As part of a plan to increase its presence in the GCC oil and gas industry, Siemens has launched a regional business centre (RBC) for the sector.

As part of a plan to increase its presence in the GCC oil and gas industry, Siemens has launched a regional business centre (RBC) for the sector.

According to the head of the centre, Sunil Mehra, Siemens will devote its €5 billion research and development budget to exploring the possibilities for the oil and gas industry. This includes upstream, downstream and mid-stream applications.

The RBC is based in Abu Dhabi and will expand on its 2 000 plus strong team of Siemens employees in the Gulf region. “We will steer our existing corporation in the direction of oil and gas and bring industry specialists into the RBC,” said Mehra.

Entry into the new market comes as the Cambridge Energy Resource Associates (CERA) reports that global crude oil production will need to rise by 25% over the next decade. Meanwhile, it is estimated natural gas production will need to grow by 200% to cope with increased global economic development over the next 50 years.

“In parallel with investments in oil and gas, are investments in infrastructure in the region,” said Mehra. “Today we have serious problems with availability of raw materials because there is so much consumption. There is also a serious lack of skilled manpower. It is time for the market to channel what it has more efficiently and this is where our RBC comes in. If we are able to see the market’s requirements in advance, we have a lot to offer the region.”

In the Middle East, Mehra sees an average annual investment of US $25 billion in the industry, which is expected to grow by 3-5% annually. According to the International Energy Agency, there will be an estimated investment of US $3 000 billion by 2030 in the gas sector alone.

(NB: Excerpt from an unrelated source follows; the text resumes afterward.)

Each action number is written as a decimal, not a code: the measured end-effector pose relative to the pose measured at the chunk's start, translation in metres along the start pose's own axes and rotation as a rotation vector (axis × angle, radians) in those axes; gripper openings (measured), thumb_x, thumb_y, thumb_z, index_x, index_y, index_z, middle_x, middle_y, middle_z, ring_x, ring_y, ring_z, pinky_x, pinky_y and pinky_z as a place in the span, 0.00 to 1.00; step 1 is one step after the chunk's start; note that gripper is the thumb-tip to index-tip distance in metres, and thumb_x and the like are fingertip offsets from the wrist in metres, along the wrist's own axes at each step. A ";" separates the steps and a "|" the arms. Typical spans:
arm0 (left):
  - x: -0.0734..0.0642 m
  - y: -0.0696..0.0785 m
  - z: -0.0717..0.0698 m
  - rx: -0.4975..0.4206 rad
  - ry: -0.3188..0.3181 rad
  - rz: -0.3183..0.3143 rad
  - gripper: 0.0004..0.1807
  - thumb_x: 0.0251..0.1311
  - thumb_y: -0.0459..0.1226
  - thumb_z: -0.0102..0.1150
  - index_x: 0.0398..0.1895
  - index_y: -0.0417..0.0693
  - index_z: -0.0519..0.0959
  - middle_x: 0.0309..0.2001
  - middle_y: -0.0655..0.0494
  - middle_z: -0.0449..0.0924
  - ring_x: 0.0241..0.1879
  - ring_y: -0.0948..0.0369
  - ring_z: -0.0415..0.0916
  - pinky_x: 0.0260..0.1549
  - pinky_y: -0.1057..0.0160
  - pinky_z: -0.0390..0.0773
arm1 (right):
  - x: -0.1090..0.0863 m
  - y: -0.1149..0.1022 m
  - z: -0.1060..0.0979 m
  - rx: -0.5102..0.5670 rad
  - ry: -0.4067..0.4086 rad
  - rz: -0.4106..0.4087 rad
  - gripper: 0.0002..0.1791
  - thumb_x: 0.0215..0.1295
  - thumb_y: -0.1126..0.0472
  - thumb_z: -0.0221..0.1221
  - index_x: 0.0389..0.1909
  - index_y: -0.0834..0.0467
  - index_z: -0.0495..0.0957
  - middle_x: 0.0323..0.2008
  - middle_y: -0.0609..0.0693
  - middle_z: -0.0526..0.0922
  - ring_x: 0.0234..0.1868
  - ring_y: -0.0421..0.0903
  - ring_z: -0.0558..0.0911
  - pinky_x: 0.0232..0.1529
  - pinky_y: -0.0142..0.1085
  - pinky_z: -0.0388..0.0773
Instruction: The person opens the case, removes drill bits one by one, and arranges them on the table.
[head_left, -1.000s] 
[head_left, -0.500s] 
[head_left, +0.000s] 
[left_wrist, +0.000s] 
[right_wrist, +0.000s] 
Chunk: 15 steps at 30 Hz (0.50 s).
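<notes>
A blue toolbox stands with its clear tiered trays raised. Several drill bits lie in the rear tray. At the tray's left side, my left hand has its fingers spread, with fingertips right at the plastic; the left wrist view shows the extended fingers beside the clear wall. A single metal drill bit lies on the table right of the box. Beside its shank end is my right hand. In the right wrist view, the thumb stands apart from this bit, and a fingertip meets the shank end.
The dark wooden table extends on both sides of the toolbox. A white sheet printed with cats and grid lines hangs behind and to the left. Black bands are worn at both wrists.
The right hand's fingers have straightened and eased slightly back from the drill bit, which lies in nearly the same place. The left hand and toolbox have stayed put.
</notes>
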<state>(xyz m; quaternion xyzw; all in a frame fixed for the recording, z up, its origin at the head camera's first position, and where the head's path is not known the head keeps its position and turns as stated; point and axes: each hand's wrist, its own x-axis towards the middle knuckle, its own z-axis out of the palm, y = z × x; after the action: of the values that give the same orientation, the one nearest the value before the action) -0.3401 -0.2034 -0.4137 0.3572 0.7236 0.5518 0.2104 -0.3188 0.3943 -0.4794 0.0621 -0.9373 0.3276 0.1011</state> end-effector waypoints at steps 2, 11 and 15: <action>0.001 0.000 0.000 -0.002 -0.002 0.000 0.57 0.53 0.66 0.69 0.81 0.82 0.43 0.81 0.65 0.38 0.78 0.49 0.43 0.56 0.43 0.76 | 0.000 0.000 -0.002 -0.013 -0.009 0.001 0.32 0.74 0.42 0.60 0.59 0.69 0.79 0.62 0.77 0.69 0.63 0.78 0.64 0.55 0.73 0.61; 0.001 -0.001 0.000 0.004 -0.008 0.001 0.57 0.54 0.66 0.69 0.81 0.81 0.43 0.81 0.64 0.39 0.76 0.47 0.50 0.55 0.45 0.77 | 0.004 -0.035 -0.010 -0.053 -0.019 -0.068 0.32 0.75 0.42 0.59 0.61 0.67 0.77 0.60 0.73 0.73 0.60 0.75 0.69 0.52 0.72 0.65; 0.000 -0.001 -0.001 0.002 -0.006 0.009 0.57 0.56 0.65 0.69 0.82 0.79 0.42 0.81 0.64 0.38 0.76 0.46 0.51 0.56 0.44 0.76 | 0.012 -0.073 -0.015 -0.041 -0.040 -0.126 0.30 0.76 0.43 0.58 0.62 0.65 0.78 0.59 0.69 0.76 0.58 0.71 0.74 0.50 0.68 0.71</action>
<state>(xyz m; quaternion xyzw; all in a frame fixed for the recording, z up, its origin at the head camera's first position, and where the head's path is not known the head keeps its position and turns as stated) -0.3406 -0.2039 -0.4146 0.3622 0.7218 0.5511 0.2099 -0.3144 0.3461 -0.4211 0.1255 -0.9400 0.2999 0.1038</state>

“The whole idea is to determine the requirement of the customer,” said Mehra. “For example, as the need to drill deeper for oil arises, so does the need to develop better extraction techniques. We have been researching this concept for the last seven years. We realise that the industry is fractious, so will not simply jump in whenever there is a boom. We are looking at the long term and see that this is something which is required.”